The releases/gcc-9 branch has been updated by Michael Meissner <meissner@gcc.gnu.org>: https://gcc.gnu.org/g:892c755eae2e2e45547395013695fdd819c297fa commit r9-8486-g892c755eae2e2e45547395013695fdd819c297fa Author: Michael Meissner <meissner@gcc.gnu.org> Date: Thu Apr 9 12:25:05 2020 -0500 Backport PR target/93932 (variable vec_extract) to GCC 9 2020-04-09 Michael Meissner <meissner@linux.ibm.com> Back port from trunk 2020-02-26 Michael Meissner <meissner@linux.ibm.com> PR target/93932 * config/rs6000/vsx.md (vsx_extract_<mode>_var, VSX_D iterator): Split the insn into two parts.
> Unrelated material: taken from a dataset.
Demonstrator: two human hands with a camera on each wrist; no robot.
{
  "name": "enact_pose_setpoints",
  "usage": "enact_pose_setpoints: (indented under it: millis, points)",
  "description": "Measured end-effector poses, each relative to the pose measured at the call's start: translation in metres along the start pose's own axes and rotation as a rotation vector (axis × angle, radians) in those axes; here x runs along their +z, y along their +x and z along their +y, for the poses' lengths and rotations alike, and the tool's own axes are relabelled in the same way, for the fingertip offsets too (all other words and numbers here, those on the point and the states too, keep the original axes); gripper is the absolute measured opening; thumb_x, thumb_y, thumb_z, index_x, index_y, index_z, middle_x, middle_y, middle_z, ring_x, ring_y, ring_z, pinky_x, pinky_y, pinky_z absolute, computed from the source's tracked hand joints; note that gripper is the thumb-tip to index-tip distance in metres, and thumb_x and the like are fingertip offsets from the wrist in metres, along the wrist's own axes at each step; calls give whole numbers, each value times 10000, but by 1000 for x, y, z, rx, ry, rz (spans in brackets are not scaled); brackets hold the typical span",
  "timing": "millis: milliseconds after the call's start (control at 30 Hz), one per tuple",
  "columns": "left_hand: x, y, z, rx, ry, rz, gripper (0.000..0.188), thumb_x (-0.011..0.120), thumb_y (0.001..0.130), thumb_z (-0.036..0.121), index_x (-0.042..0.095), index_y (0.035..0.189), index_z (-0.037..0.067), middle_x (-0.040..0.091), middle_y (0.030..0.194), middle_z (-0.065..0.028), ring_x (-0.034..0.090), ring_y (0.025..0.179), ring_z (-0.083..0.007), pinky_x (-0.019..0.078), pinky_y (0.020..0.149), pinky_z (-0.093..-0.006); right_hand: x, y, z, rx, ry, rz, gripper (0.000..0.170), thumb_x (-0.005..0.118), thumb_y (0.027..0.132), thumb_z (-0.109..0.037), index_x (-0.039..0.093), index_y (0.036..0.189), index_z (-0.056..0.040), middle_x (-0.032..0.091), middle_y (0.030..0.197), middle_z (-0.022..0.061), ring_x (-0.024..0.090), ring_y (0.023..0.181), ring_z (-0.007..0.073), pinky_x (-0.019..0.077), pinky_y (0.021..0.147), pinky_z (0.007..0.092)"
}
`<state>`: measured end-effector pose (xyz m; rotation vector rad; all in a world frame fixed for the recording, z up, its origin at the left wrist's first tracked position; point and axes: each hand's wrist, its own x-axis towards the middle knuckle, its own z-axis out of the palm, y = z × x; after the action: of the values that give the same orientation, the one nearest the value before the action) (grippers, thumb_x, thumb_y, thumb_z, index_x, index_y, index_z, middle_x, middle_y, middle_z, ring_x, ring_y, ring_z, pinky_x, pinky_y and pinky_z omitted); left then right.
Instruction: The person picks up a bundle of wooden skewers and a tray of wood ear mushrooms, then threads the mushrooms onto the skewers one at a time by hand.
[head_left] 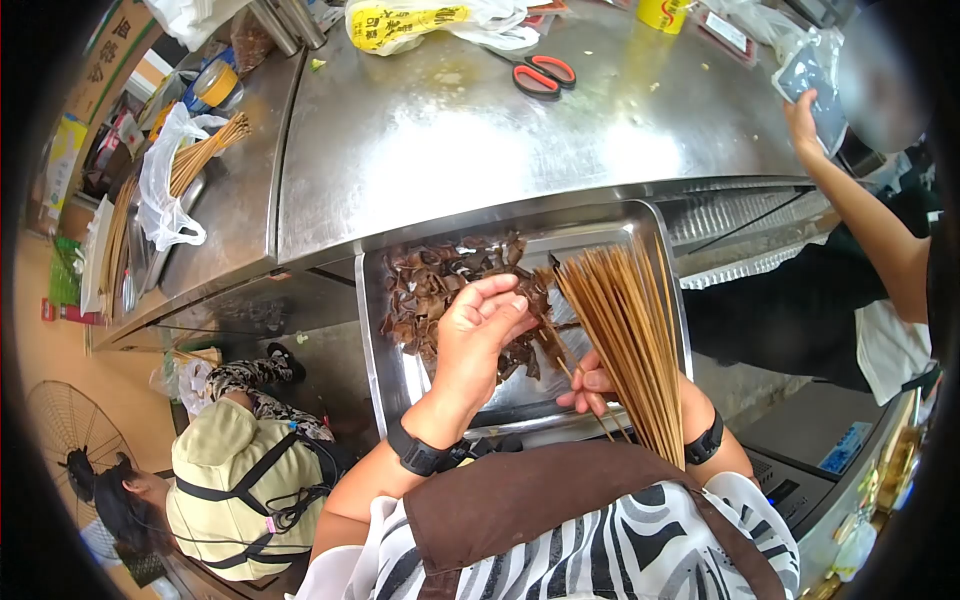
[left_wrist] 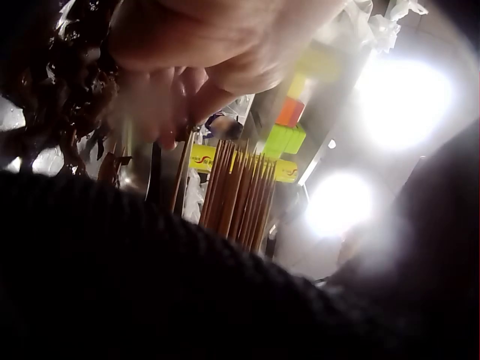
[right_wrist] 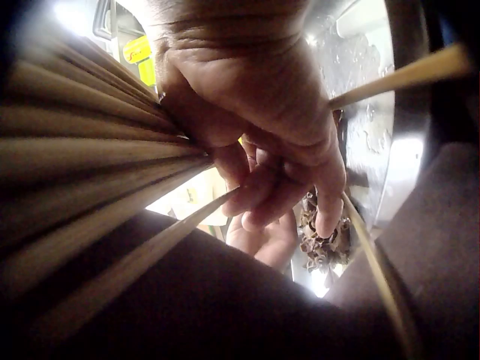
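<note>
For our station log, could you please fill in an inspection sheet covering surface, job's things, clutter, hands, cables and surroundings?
Surface: steel table, shiny, with small scraps.
Job's things: metal tray holding dark brown pieces; bundle of wooden sticks.
Clutter: red-and-black scissors and a yellow-printed plastic bag on the table.
Hands: right hand holds the sticks; left hand is over the tray, whether it pinches anything is unclear.
Cables: looped dark cord, apparently, on a second person's back.
Surroundings: that second person and a fan at picture left; another person's hand holding a packet at picture right.
</note>
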<state>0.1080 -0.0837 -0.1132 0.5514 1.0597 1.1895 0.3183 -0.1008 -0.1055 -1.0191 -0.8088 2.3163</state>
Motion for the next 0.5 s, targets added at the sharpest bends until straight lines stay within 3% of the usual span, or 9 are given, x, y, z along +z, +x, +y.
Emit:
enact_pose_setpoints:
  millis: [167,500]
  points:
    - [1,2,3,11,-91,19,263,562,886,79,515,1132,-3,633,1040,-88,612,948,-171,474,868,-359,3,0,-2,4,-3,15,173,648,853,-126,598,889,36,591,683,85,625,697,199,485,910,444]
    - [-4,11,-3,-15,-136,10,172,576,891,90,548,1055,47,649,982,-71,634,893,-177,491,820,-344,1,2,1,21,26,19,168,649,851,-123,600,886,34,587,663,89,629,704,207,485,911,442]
This insn only does variable extract from a register. (vsx_extract_<mode>_var_load, VSX_D iterator): New insn, do variable extract from memory. (vsx_extract_v4sf_var): Split the insn into two parts. This insn only does variable extract from a register. (vsx_extract_v4sf_var_load): New insn, do variable extract from memory. (vsx_extract_<mode>_var, VSX_EXTRACT_I iterator): Split the insn into two parts. This insn only does variable extract from a register. (vsx_extract_<mode>_var_load, VSX_EXTRACT_I iterator): New insn, do variable extract from memory.
The releases/gcc-9 branch has been updated by Michael Meissner <meissner@gcc.gnu.org>: https://gcc.gnu.org/g:baf3a5a94244b4a260810825870be6ecc15fa35a commit r9-8504-gbaf3a5a94244b4a260810825870be6ecc15fa35a Author: Michael Meissner <2019-02-12 Michael Meissner meissner@linux.ibm.com> Date: Thu Apr 16 12:49:22 2020 -0400 Fix target/94557 PowerPC regression on GCC 9 (variable vec_extract) 2020-04-16 Michael Meissner <meissner@linux.ibm.com> PR target/94557 * config/rs6000/rs6000.c (rs6000_adjust_vec_address): Fix regression caused by PR target/93932 backport. Mask variable vector extract index so it does not go beyond the vector when extracting a vector element from memory.
With the committal of the fix to PR target/94557 (fix regression caused on the GCC 9 branch by PR target/93932 patch), this patch now can be closed.